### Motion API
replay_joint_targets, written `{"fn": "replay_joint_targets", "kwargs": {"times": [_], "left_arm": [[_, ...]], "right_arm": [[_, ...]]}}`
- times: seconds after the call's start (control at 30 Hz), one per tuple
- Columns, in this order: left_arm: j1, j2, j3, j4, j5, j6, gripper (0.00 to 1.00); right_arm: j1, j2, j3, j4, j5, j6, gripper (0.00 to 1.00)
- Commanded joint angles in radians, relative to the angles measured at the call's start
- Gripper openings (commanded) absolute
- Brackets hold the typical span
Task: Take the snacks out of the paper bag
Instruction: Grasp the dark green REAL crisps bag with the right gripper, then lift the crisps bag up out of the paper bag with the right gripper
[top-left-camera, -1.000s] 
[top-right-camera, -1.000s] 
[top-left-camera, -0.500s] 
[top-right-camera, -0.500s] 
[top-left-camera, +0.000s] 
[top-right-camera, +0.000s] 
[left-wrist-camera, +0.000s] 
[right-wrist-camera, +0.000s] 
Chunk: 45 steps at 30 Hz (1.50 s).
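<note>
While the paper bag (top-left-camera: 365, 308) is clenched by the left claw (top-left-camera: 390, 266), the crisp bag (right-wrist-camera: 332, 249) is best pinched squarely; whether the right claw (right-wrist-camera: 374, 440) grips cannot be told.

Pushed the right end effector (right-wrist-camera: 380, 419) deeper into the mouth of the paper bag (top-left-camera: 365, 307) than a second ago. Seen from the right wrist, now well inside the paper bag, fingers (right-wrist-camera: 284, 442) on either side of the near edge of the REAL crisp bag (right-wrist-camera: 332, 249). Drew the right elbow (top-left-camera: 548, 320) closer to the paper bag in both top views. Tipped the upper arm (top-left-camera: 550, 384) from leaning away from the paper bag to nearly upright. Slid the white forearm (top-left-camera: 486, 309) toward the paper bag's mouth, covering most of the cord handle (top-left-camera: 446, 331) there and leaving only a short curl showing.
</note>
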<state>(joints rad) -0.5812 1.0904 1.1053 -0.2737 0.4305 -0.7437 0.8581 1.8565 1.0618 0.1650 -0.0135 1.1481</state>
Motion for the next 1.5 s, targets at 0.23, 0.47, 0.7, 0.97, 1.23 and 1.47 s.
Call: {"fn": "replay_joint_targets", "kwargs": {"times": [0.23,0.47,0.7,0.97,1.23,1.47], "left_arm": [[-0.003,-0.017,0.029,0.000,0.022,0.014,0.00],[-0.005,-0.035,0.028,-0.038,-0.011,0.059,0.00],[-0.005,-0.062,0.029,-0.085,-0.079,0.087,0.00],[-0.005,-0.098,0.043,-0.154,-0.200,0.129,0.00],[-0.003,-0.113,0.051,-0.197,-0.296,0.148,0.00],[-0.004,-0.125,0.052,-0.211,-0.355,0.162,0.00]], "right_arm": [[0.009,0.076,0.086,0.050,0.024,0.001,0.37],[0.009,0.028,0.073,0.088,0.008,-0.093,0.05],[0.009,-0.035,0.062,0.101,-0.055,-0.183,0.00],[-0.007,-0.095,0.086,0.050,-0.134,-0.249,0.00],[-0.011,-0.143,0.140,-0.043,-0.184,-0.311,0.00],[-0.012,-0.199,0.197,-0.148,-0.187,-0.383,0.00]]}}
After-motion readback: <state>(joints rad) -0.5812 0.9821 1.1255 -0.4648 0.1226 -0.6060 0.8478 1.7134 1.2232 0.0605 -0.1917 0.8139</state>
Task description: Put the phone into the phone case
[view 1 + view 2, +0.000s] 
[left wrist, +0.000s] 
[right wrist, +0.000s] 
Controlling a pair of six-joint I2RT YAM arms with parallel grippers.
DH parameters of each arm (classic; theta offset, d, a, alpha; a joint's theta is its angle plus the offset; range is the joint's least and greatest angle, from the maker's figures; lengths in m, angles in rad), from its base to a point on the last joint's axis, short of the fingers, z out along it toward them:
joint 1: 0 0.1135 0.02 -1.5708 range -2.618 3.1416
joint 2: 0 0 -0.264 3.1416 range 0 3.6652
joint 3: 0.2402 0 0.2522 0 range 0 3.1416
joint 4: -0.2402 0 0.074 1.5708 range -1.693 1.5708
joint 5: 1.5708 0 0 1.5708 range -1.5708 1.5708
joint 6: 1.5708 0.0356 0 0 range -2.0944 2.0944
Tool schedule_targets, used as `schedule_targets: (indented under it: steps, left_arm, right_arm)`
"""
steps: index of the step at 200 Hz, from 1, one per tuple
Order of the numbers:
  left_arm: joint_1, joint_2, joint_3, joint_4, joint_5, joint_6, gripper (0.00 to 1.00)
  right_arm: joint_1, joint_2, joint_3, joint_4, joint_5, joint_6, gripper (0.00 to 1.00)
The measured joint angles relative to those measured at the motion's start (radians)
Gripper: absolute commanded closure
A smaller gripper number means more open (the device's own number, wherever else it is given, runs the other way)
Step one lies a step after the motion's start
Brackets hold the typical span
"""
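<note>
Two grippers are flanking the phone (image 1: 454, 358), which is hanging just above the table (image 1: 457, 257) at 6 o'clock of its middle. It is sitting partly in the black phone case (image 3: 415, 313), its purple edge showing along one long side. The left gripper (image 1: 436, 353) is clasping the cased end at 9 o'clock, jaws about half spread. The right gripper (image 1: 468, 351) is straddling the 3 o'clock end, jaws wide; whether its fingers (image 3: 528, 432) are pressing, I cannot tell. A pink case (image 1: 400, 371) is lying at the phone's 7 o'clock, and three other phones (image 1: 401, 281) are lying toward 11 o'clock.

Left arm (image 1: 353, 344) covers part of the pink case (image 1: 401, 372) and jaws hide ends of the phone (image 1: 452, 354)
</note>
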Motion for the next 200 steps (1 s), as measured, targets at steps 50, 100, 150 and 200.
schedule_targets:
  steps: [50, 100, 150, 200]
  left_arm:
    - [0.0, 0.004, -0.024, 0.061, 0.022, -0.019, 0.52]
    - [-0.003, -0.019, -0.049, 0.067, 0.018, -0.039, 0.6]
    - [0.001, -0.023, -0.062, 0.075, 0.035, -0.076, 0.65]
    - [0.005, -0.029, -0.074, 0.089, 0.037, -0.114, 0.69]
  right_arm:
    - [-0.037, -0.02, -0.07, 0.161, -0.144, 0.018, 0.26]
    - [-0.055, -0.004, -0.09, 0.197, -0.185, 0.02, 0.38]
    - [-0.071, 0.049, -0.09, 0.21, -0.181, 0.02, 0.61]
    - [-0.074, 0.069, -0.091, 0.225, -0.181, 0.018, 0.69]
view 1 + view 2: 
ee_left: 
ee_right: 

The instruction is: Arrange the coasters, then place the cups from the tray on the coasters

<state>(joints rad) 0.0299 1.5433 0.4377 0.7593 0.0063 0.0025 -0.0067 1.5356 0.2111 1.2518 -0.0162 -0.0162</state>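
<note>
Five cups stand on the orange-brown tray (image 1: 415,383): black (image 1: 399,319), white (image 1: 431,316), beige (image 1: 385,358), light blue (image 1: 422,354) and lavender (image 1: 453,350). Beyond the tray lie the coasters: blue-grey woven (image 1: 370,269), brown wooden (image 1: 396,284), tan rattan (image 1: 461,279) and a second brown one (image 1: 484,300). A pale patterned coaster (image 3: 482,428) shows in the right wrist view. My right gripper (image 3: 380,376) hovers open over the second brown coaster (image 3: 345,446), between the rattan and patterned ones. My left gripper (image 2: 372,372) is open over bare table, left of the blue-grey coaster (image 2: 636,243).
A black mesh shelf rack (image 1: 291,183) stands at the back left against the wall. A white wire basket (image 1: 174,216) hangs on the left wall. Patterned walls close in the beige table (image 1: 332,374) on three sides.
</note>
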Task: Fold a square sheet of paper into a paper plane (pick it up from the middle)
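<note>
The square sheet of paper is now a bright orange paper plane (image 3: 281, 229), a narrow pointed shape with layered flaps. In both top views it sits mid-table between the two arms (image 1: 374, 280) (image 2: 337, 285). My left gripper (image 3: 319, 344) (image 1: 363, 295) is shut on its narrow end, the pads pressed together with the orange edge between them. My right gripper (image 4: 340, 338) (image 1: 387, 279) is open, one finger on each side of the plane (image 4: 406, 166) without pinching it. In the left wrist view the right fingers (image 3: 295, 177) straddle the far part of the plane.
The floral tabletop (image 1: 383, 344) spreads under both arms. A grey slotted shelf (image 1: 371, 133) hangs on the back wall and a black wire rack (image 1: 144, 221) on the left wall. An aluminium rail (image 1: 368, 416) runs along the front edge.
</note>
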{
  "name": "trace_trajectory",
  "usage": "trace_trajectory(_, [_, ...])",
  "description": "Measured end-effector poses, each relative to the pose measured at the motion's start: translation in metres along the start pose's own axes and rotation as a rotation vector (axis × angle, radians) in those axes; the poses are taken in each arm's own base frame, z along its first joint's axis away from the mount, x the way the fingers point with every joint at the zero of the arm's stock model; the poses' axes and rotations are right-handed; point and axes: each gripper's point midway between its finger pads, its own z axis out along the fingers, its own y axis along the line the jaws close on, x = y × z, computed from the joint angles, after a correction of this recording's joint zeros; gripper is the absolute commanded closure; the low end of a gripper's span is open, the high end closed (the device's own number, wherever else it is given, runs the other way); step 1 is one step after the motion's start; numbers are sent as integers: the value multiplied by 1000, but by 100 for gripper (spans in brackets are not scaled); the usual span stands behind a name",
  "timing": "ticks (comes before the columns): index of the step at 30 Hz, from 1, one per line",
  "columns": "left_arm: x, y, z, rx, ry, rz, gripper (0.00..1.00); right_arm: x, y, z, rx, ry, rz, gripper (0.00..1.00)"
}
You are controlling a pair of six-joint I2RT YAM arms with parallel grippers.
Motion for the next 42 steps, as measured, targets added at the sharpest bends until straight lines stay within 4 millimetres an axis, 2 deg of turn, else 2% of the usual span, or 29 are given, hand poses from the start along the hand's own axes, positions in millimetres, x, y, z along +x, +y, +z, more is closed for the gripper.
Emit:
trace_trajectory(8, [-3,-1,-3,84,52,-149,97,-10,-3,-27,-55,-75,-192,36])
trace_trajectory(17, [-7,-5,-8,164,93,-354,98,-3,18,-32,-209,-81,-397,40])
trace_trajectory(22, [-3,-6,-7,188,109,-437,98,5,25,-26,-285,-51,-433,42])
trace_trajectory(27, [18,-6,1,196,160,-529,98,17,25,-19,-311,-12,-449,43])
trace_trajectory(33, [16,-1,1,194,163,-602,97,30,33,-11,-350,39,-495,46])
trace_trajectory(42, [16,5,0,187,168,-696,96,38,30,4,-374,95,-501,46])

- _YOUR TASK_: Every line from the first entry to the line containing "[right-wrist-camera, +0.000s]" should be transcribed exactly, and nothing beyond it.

- _YOUR SOLUTION_:
### Motion API
replay_joint_targets, written `{"fn": "replay_joint_targets", "kwargs": {"times": [_], "left_arm": [[_, ...]], "right_arm": [[_, ...]]}}`
- times: seconds after the call's start (control at 30 Hz), one per tuple
- Columns, in this order: left_arm: j1, j2, j3, j4, j5, j6, gripper (0.00 to 1.00); right_arm: j1, j2, j3, j4, j5, j6, gripper (0.00 to 1.00)
- Commanded joint angles in radians, relative to the angles measured at the call's start
- Gripper openings (commanded) absolute
- Brackets hold the typical span
Task: Take the snacks out of the paper bag
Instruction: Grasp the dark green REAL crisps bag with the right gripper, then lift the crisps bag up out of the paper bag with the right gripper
[top-left-camera, -1.000s] 
[top-right-camera, -1.000s] 
[top-left-camera, -0.500s] 
[top-right-camera, -0.500s] 
[top-left-camera, +0.000s] 
[top-right-camera, +0.000s] 
[left-wrist-camera, +0.000s] 
[right-wrist-camera, +0.000s] 

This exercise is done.